[Exercise]:
Each line of the data below containing "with" needs to be listed.

[Provided data]:
▬▬▬▬▬▬▬▬▬▬

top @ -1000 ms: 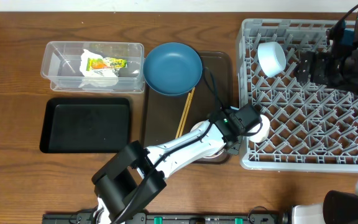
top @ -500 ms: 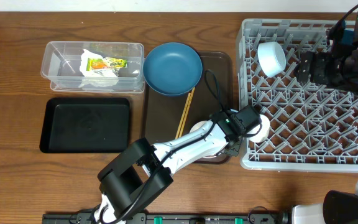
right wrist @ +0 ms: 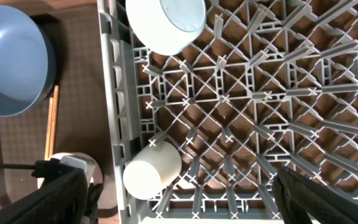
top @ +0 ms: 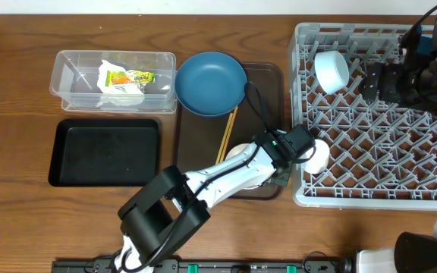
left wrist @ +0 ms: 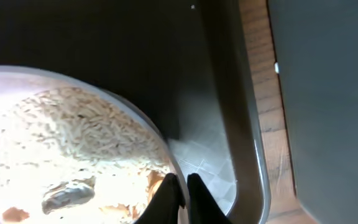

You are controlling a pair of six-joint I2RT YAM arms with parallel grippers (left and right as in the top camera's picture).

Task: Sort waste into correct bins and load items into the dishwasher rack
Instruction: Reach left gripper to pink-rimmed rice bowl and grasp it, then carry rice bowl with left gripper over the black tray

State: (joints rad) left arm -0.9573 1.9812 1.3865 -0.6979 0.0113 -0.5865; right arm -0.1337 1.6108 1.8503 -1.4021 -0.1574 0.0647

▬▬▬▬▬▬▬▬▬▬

[Response to the task]:
You are controlling a pair of six-joint I2RT YAM arms with parallel grippers (left and right as in the top camera's picture).
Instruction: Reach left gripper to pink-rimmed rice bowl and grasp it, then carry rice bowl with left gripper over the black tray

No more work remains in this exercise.